Book Review: Losing Mum and Pup by Christopher Buckley

At the end of his memoir about the deaths of his parents, Losing Mum and Pup, Christopher Buckley writes a "postlude" in which he says that he suspects he began writing the book "to enable catharsis," but having finished, he now feels it was more "out of a basic need," a need to keep the loved ones with him for just a little while longer. Buckley, as he says at the beginning, is a writer. It would be a pity, he continues, to waste such good material. But we know he doesn't mean it. We understand he is burying his distress in irony. He is a writer and writers deal with the days of their lives, their joys, and their sorrows by writing.

Alfred Lord Tennyson, for example, in an attempt to deal with his grief over the early death of his friend, Arthur Henry Hallam, turned to what he knew best.

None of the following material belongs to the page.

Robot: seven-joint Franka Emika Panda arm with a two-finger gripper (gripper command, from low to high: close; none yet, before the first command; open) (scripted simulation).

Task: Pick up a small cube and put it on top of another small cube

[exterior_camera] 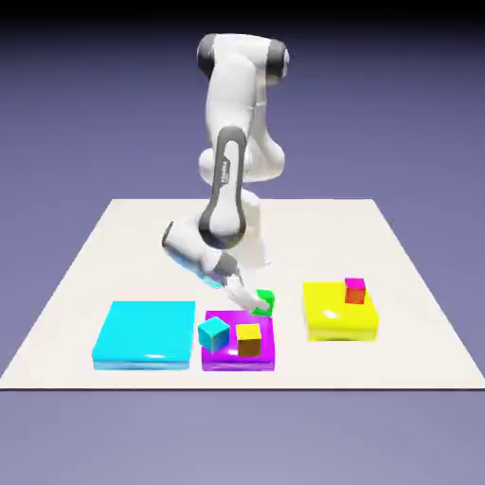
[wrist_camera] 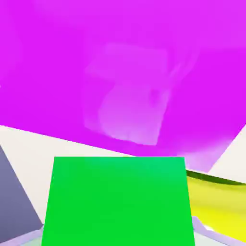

He wrote a poem, an elegy on the death of his friend, In Memoriam. Like Buckley, he gave some thought to the question of why he was writing. He was well aware that elegists in the past had been criticized for parading their sorrows in public. Someone who was truly distraught did not indulge in poetry, they were told. But Tennyson had an answer for that: "I do but sing because I must,/And pipe but as the linnets sing." Writing is what writers do.

Losing Mum and Pup is no sentimental tear jerker. There may be a lump or two for the throat, but for every tear there are chuckles and snickers aplenty. Could one expect less from the author of Thank You for Smoking and Boomsday ? A satirist smirks because he must, but Buckley smirks as only one who feels deeply can smirk, indeed as only a Buckley can smirk. He laughs through tears and with love.

He never sugar coats. He recognizes his parents were human. They had the flaws common to us all. Patricia Buckley and William Buckley were not saints. To many they may have appeared larger than life: friends and companions of the rich and powerful, a socially and politically prominent power couple. But this would be only to outsiders, to the son who loved them, they would simply be Mum and Pup: Mum who might well tell a variety of different stories, none of them true, about why she left Vasser without finishing; Pup who would insist on sailing out into the middle of hurricane force storm because they had made plans to do so. His mother, he tells us, once claimed that the king and queen of England always stayed with her family at their home in Vancouver. His father impatiently walks off with the family in the middle of Christopher's graduation ceremony and leaves him to have lunch by himself.